**Exercise aim:** What you return should match the data word for word, minus the images.
↓
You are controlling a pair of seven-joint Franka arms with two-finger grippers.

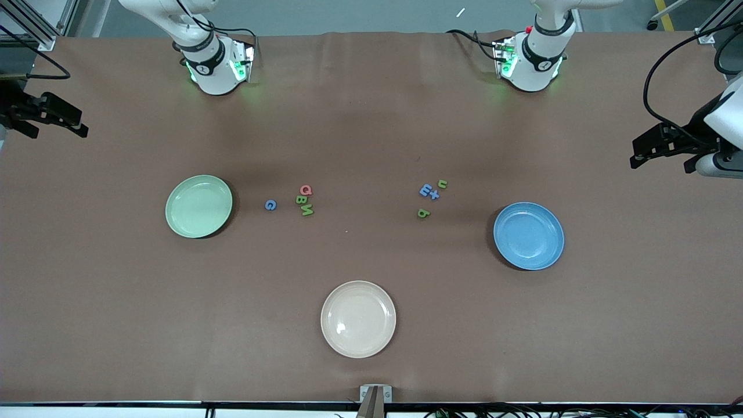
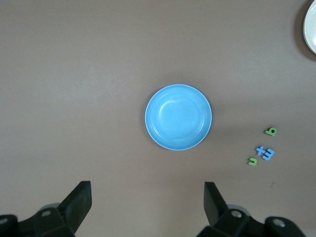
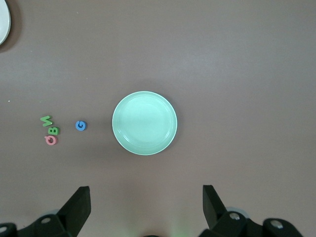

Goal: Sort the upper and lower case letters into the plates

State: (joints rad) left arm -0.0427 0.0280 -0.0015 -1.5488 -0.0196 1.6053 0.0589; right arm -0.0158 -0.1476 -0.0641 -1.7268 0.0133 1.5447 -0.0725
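A brown table (image 1: 371,116) is seen with three plates and two small clusters of foam letters laid on it. The mint green plate (image 1: 199,206) is placed toward the right arm's end of the table, about midway between the edge at the robots' bases and the edge by the front camera, and it holds nothing. The blue plate (image 1: 529,235) is placed toward the left arm's end, slightly nearer the front camera's edge, and it too holds nothing. A cream-white plate (image 1: 358,319) is set near the middle of the edge closest to the front camera. Beside the mint green plate a blue G (image 1: 270,205) is found, and just past it a pink Q (image 1: 306,190), a green B (image 1: 301,200) and a green N (image 1: 307,210) are bunched together, touching or nearly so. Near the blue plate a blue E (image 1: 426,190) and a blue plus-shaped piece (image 1: 434,195) are set side by side, with a green u (image 1: 442,184) and a green letter that may be a b (image 1: 424,213) close by. The left gripper (image 2: 147,197) is held high over the blue plate with its fingers spread wide and nothing between them. The right gripper (image 3: 146,197) is held high over the mint green plate, likewise spread and holding nothing.
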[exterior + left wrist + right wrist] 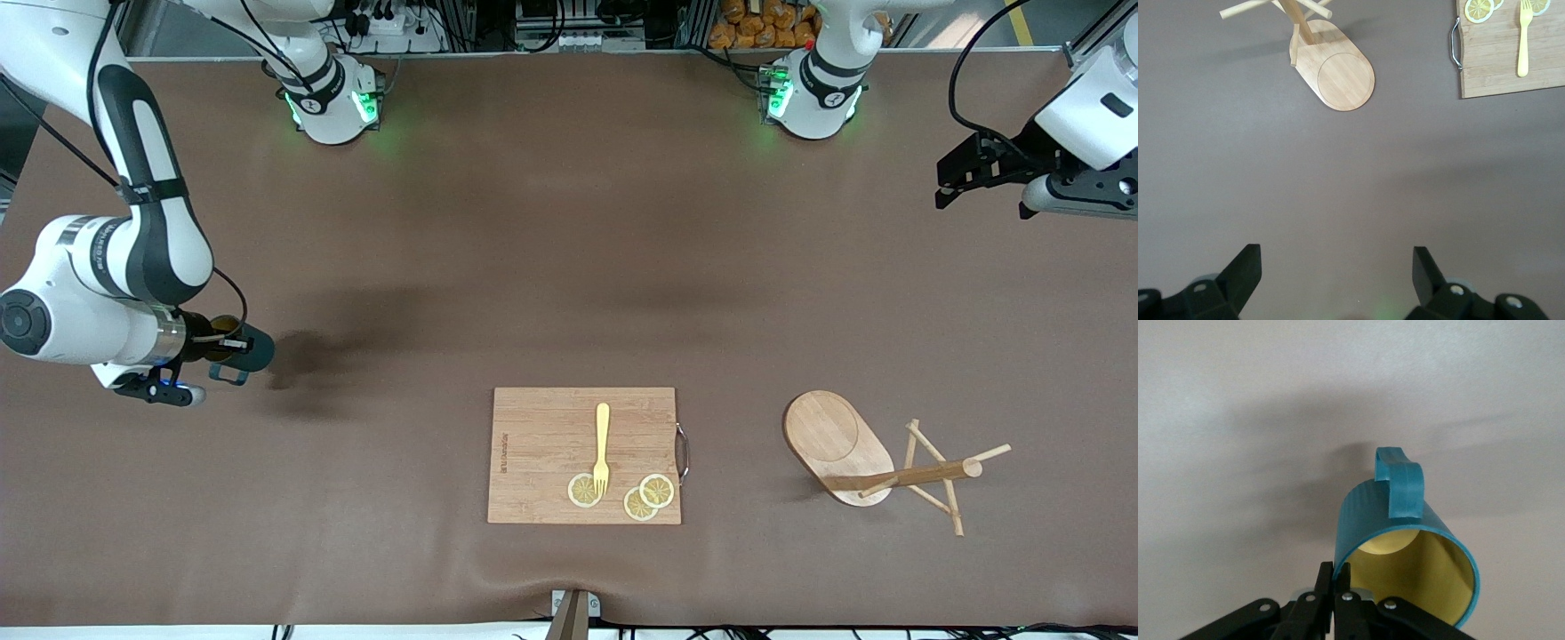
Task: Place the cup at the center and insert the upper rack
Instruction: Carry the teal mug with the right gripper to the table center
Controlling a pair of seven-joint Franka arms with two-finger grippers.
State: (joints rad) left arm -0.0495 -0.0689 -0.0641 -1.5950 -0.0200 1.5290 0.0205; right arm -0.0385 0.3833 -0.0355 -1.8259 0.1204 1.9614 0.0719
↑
**Response to this exercise:**
You are controlling a pair of seven-joint Franka arms with two-finger grippers.


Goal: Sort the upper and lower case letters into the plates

State: (joints rad) left arm -0.0427 0.0280 -0.0015 -1.5488 -0.0196 1.6053 0.0589; right arm -0.0158 -0.1476 -0.0641 -1.7268 0.0133 1.5447 -0.0725
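A brown table (image 1: 371,116) is seen with three plates and two small clusters of foam letters laid on it. The mint green plate (image 1: 199,206) is placed toward the right arm's end of the table, about midway between the edge at the robots' bases and the edge by the front camera, and it holds nothing. The blue plate (image 1: 529,235) is placed toward the left arm's end, slightly nearer the front camera's edge, and it too holds nothing. A cream-white plate (image 1: 358,319) is set near the middle of the edge closest to the front camera. Beside the mint green plate a blue G (image 1: 270,205) is found, and just past it a pink Q (image 1: 306,190), a green B (image 1: 301,200) and a green N (image 1: 307,210) are bunched together, touching or nearly so. Near the blue plate a blue E (image 1: 426,190) and a blue plus-shaped piece (image 1: 434,195) are set side by side, with a green u (image 1: 442,184) and a green letter that may be a b (image 1: 424,213) close by. The left gripper (image 2: 147,197) is held high over the blue plate with its fingers spread wide and nothing between them. The right gripper (image 3: 146,197) is held high over the mint green plate, likewise spread and holding nothing.
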[exterior + left wrist + right wrist] 
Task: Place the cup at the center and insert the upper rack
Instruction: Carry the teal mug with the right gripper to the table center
Controlling a pair of seven-joint Franka arms with two-finger grippers.
State: (joints rad) left arm -0.0495 -0.0689 -0.0641 -1.5950 -0.0200 1.5290 0.0205; right arm -0.0385 0.3833 -0.0355 -1.8259 0.1204 1.9614 0.0719

This exercise has now been completed.